What the exercise asks
The entries are to be written out word for word, with their images left out.

Provided records
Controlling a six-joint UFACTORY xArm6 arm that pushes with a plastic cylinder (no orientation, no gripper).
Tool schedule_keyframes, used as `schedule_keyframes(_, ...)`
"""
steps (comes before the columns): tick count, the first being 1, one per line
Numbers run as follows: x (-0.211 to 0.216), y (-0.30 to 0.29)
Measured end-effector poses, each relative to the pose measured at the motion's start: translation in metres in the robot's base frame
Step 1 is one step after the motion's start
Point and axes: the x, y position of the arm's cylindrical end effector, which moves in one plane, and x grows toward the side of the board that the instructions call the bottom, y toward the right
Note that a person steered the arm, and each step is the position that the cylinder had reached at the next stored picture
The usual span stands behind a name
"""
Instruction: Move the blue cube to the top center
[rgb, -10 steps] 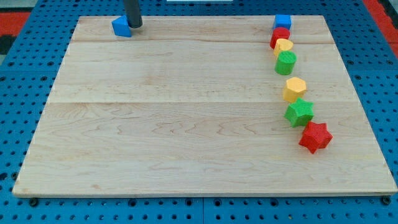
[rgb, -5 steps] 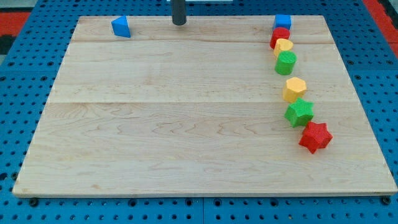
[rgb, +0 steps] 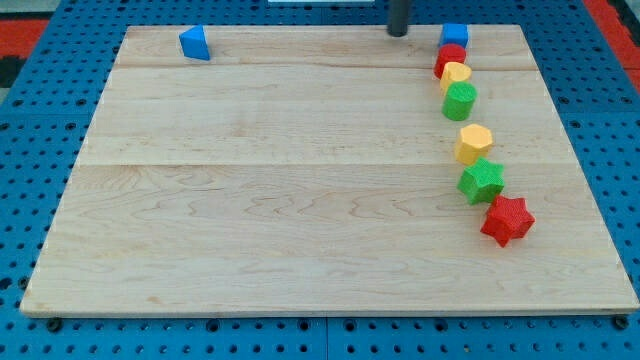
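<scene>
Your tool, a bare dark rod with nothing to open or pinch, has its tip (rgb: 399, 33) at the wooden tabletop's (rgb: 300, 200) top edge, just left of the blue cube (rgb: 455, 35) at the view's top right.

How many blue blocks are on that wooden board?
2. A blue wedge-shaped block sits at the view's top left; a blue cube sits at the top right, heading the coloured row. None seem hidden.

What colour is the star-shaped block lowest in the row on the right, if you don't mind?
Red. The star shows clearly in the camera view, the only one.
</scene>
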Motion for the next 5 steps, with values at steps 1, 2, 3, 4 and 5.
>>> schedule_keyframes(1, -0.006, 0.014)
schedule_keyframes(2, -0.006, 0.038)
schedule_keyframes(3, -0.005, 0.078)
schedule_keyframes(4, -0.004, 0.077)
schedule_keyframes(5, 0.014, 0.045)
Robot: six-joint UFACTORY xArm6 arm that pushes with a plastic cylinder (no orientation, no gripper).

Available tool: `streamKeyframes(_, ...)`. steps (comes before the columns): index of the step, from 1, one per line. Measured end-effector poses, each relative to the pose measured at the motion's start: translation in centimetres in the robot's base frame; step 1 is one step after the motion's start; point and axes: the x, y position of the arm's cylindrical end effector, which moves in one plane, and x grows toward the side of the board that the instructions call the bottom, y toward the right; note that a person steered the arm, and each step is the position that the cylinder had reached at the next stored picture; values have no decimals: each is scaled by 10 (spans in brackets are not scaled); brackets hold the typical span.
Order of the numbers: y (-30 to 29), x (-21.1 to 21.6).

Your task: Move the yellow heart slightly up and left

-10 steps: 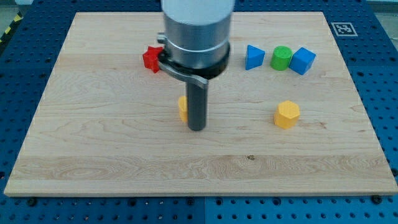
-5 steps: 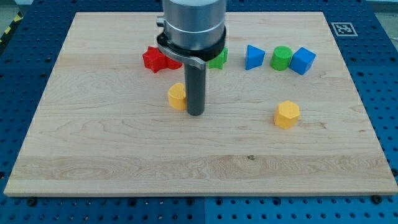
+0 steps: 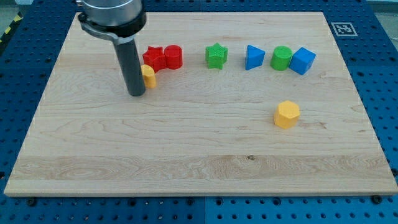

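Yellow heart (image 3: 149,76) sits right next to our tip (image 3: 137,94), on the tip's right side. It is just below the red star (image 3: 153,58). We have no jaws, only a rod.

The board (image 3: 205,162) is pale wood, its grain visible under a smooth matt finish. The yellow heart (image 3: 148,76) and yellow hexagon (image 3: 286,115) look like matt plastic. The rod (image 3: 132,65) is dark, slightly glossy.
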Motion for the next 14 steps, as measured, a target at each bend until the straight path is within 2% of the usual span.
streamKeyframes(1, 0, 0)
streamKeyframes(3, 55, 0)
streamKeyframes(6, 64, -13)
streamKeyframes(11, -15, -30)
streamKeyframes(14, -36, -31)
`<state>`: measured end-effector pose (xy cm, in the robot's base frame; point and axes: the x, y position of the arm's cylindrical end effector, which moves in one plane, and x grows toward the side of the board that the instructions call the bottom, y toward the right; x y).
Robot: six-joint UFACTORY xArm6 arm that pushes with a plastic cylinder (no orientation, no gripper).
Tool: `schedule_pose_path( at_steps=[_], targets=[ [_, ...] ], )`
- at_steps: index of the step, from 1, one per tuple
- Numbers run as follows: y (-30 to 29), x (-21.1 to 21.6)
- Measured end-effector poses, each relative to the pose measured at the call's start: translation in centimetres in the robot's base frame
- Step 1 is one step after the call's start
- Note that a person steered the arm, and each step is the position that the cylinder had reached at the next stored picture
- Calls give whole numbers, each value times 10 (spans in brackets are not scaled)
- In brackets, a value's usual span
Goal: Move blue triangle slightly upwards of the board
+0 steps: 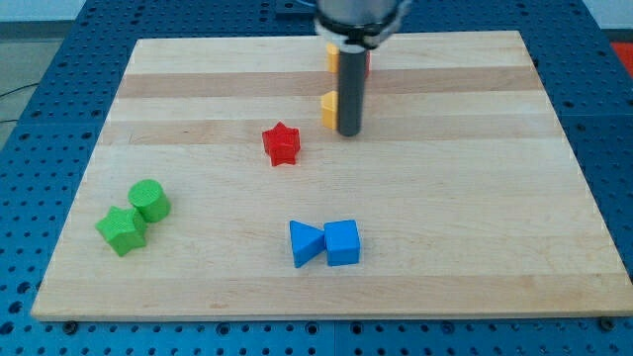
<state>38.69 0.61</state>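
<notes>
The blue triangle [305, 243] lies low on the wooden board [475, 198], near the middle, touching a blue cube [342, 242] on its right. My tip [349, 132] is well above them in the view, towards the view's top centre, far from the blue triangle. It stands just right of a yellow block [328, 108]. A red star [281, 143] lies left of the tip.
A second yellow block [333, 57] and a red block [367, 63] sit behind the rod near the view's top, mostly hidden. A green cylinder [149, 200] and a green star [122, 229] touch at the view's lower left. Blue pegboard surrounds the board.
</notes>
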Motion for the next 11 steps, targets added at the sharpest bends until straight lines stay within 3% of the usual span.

Expected answer
Controlling a six-joint UFACTORY xArm6 arm that pushes with a plastic cylinder (no orientation, no gripper).
Tool schedule_keyframes, used as `schedule_keyframes(_, ...)`
"""
steps (comes before the columns): tick count, the first being 1, one per line
Numbers run as follows: x (-0.211 to 0.216), y (-0.30 to 0.29)
Measured end-effector poses, each relative to the pose measured at the motion's start: translation in metres in the robot's base frame
Step 1 is one step after the motion's start
Point and axes: the x, y position of the arm's cylindrical end effector, which moves in one plane, and x grows toward the side of the board that the instructions call the bottom, y toward the right
Note that a person steered the arm, and each step is the position that the cylinder had reached at the next stored picture
The usual span stands behind a name
"""
Instruction: Move the blue cube to the top center
[rgb, -10 steps] 
[rgb, -5 steps] 
[rgb, +0 steps] 
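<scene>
Your tool, a bare dark rod with nothing to open or pinch, has its tip (rgb: 399, 33) at the wooden tabletop's (rgb: 300, 200) top edge, just left of the blue cube (rgb: 455, 35) at the view's top right.

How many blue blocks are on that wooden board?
2. A blue wedge-shaped block sits at the view's top left; a blue cube sits at the top right, heading the coloured row. None seem hidden.

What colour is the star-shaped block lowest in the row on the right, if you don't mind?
Red. The star shows clearly in the camera view, the only one.
</scene>
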Motion for the next 5 steps, with values at steps 1, 2, 3, 4 and 5.
>>> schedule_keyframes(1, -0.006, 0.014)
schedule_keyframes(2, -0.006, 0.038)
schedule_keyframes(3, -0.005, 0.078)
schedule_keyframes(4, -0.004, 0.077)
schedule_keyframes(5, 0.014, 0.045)
Robot: six-joint UFACTORY xArm6 arm that pushes with a plastic cylinder (no orientation, no gripper).

Available tool: `streamKeyframes(_, ...)`. steps (comes before the columns): index of the step, from 1, one per line. Measured end-effector poses, each relative to the pose measured at the motion's start: translation in centimetres in the robot's base frame; step 1 is one step after the motion's start; point and axes: the x, y position of the arm's cylindrical end effector, which moves in one plane, and x grows toward the side of the board that the instructions call the bottom, y toward the right; note that a person steered the arm, and each step is the position that the cylinder had reached at the next stored picture; values have no decimals: each is scaled by 10 (spans in brackets are not scaled); brackets hold the typical span.
Order of the numbers: y (-30 to 29), x (-21.1 to 21.6).

Your task: Move the yellow heart slightly up and left

-10 steps: 
-5 steps: 
+0 steps: 

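Yellow heart (image 3: 149,76) sits right next to our tip (image 3: 137,94), on the tip's right side. It is just below the red star (image 3: 153,58). We have no jaws, only a rod.

The board (image 3: 205,162) is pale wood, its grain visible under a smooth matt finish. The yellow heart (image 3: 148,76) and yellow hexagon (image 3: 286,115) look like matt plastic. The rod (image 3: 132,65) is dark, slightly glossy.
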Motion for the next 14 steps, as measured, a target at each bend until the straight path is within 2% of the usual span.
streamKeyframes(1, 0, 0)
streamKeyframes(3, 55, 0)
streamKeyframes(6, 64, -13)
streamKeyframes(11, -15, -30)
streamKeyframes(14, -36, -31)
`<state>`: measured end-effector pose (xy cm, in the robot's base frame; point and axes: the x, y position of the arm's cylindrical end effector, which moves in one plane, and x grows toward the side of the board that the instructions call the bottom, y toward the right; x y).
Robot: six-joint UFACTORY xArm6 arm that pushes with a plastic cylinder (no orientation, no gripper).
Tool: `schedule_pose_path( at_steps=[_], targets=[ [_, ...] ], )`
- at_steps: index of the step, from 1, one per tuple
- Numbers run as follows: y (-30 to 29), x (-21.1 to 21.6)
- Measured end-effector poses, each relative to the pose measured at the call's start: translation in centimetres in the robot's base frame
- Step 1 is one step after the call's start
- Note that a person steered the arm, and each step is the position that the cylinder had reached at the next stored picture
- Calls give whole numbers, each value times 10 (spans in brackets are not scaled)
- In brackets, a value's usual span
Goal: Move blue triangle slightly upwards of the board
+0 steps: 
<state>38.69 0.61</state>
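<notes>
The blue triangle [305, 243] lies low on the wooden board [475, 198], near the middle, touching a blue cube [342, 242] on its right. My tip [349, 132] is well above them in the view, towards the view's top centre, far from the blue triangle. It stands just right of a yellow block [328, 108]. A red star [281, 143] lies left of the tip.
A second yellow block [333, 57] and a red block [367, 63] sit behind the rod near the view's top, mostly hidden. A green cylinder [149, 200] and a green star [122, 229] touch at the view's lower left. Blue pegboard surrounds the board.
</notes>
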Motion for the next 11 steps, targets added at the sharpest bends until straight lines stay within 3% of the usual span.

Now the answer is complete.